Now for office supplies and pens. I guess you can’t call it stealing when it you take it from your own home. I guess you don’t have to hide all of your good pens unless you are hiding them from yourself. Or keep a secret stash of assorted post-it notes. Or hide your pencil sharpener because you had to snag it off someone else’s desk because when you asked for your own someone actually came back to you and asked “why”.

Seriously?

And if something breaks you can fix it right away. Because you’re not only the Office Manager, the HR Department, the Admin Assistant, you are also your own Facilities staff. You don’t need to fill out a form to submit a form to someone that collects forms and sends them on to the person that reads the forms and then assigns the tasks on the form to someone that won’t do it anyways. In the end you just end up doing it yourself so just screw the forms, put on your Schneider tool belt and fix it yourself.

The benefits of all of this working from home?
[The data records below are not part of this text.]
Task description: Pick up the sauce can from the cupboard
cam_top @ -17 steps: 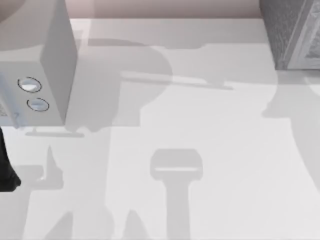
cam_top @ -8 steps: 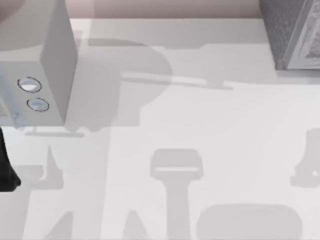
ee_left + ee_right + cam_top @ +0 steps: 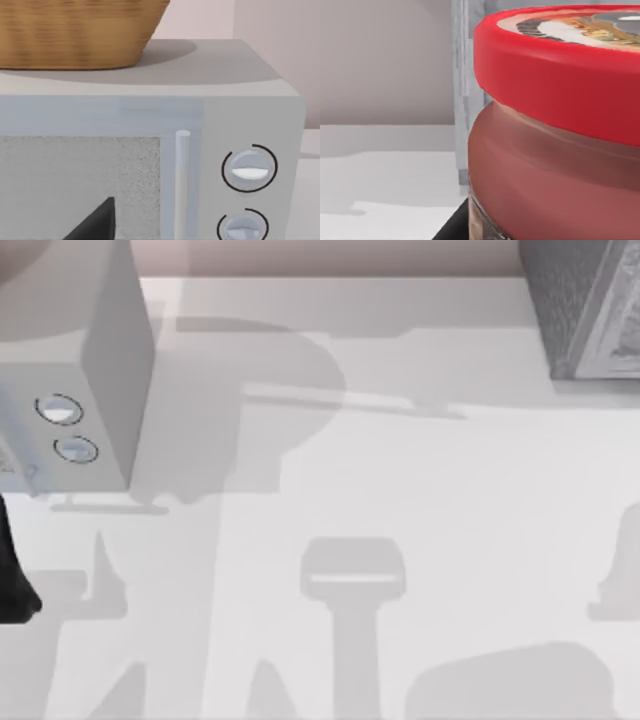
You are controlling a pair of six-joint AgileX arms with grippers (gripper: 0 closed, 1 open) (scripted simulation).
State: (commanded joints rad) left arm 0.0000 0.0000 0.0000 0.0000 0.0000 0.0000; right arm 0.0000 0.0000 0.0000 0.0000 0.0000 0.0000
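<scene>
The sauce can [image 3: 560,125] stands very close before the right wrist camera, its red rim above a brown-red body, and a grey upright frame edge of the cupboard [image 3: 462,100] is just behind it. From above, the cupboard [image 3: 585,305] sits at the table's far right corner. Whether the right gripper holds the can cannot be told. The pale microwave [image 3: 95,360] with two dials stands at the left, a wicker basket [image 3: 75,30] on top. The left arm [image 3: 12,580] is parked at the left edge, near the white table [image 3: 420,470].
</scene>
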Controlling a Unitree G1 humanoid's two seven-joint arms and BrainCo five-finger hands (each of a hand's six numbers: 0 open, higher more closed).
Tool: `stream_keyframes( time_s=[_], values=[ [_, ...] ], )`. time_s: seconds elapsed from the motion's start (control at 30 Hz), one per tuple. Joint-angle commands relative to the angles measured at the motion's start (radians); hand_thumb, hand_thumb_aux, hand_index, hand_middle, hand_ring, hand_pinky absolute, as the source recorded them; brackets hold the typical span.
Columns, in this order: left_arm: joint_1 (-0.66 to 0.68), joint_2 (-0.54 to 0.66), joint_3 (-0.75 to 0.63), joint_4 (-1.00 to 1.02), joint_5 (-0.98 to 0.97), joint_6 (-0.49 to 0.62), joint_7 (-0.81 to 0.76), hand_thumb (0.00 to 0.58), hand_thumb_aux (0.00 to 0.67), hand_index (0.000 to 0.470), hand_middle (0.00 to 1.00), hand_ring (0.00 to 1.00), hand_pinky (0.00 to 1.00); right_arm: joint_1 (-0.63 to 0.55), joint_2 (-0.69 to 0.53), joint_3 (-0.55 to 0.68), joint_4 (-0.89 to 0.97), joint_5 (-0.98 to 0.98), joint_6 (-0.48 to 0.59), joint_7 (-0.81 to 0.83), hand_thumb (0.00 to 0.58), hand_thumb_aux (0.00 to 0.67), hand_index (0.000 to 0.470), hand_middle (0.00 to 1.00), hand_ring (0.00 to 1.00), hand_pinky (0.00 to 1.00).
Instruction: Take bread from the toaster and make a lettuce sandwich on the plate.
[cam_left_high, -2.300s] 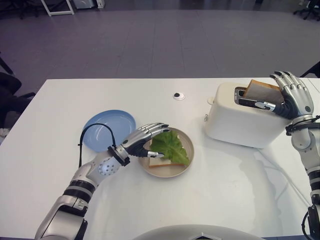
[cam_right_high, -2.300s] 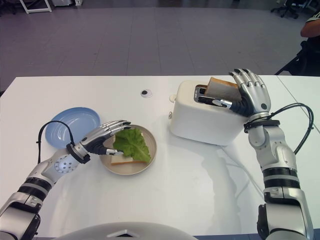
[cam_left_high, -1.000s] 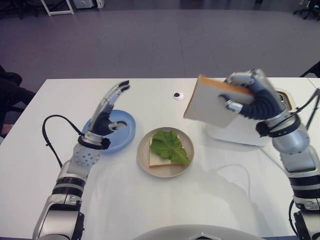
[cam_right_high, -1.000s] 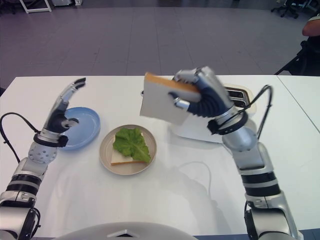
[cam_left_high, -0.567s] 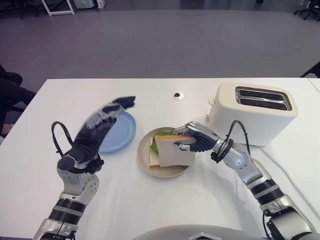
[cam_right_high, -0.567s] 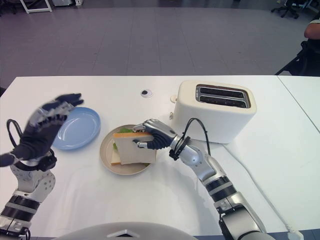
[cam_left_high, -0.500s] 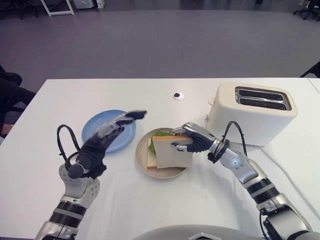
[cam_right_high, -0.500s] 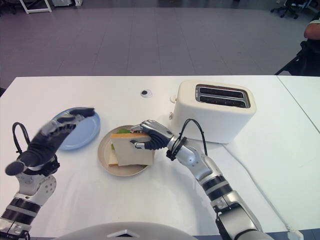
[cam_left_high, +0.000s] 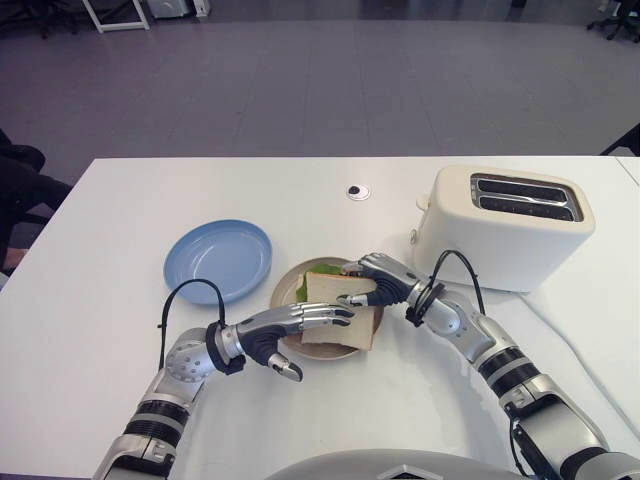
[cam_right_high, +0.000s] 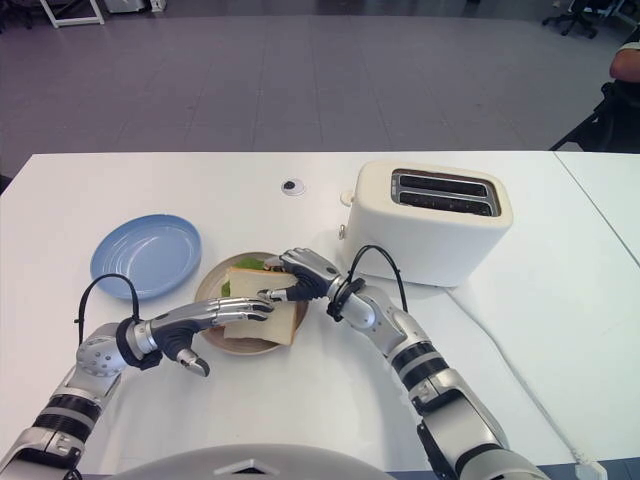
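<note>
Shows a white worktop (cam_right_high: 560, 330) with a tan plate (cam_right_high: 207, 288) near its middle. Carries on that plate a slice of bread (cam_right_high: 270, 326), slightly tilted, with green lettuce (cam_right_high: 248, 264) peeking out at its far edge. Grips the slice's far right corner with the right hand (cam_right_high: 306, 274), fingers curled over the crust. Stretches the left hand (cam_right_high: 200, 322) in low from the left, fingers straight, tips over the slice's left part, thumb hanging down. Sets a cream toaster (cam_right_high: 425, 240) with 2 dark slots just right of the tan plate, a blue plate (cam_right_high: 145, 255) at its left, and 1 small round black-and-white disc (cam_right_high: 291, 185) farther back.
</note>
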Motion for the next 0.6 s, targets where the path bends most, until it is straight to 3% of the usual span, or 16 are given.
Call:
stream_keyframes(
  time_s=[0.03,0.07,0.1,0.33,0.6],
  values=[
    [-0.005,0.024,-0.006,0.073,0.159,0.067,0.057,0.0,0.0,0.0,0.0,0.0,0.0,-0.015,0.019,0.013,-0.022,-0.019,-0.017,-0.018,0.0,0.0,0.0,0.64,0.64,0.64],
    [-0.007,0.027,-0.012,0.079,0.175,0.068,0.071,0.0,0.0,0.0,0.0,0.0,0.0,-0.015,0.022,0.007,-0.032,-0.019,-0.018,-0.027,0.0,0.0,0.0,0.35,0.35,0.35],
    [-0.007,0.03,-0.02,0.08,0.182,0.067,0.08,0.014,0.008,0.006,0.0,0.0,0.0,-0.017,0.026,-0.006,-0.042,-0.011,-0.016,-0.04,0.0,0.0,0.0,0.18,0.18,0.18],
    [-0.014,0.048,-0.042,0.091,0.2,0.066,0.143,0.014,0.008,0.006,0.0,0.0,0.0,-0.025,0.081,-0.176,-0.14,0.144,-0.003,-0.142,0.0,0.0,0.0,0.02,0.02,0.02],
    [-0.064,0.03,0.01,0.095,0.201,0.075,0.279,0.0,0.0,0.0,0.0,0.0,0.0,0.031,0.094,-0.237,-0.284,0.38,-0.06,-0.05,0.0,0.0,0.0,0.0,0.0,0.0]
  ],
)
No, it’s not a discount you’ll never use or a free coupon to a local eatery you would never set foot in anyways. It’s not a gym membership because you already have one of those. Nor is it getting your birthday off every year (gee thanks!). It’s not a company non-denominational non-holiday party or an engraved pen.

No, we’re under new management around here and the benefit is that you can think, act, and manage for yourself. And perhaps the biggest benefit of all – you get to do what you have known how to do all along – lead yourself, be yourself, and work towards something entirely of your own.

And we’re sorry but we’re no longer accepting applications at this time. Besides the kitchen table is full. However we’d be happy to keep your resume on file. Just drop it in File 13 and we’ll get around to it. In time.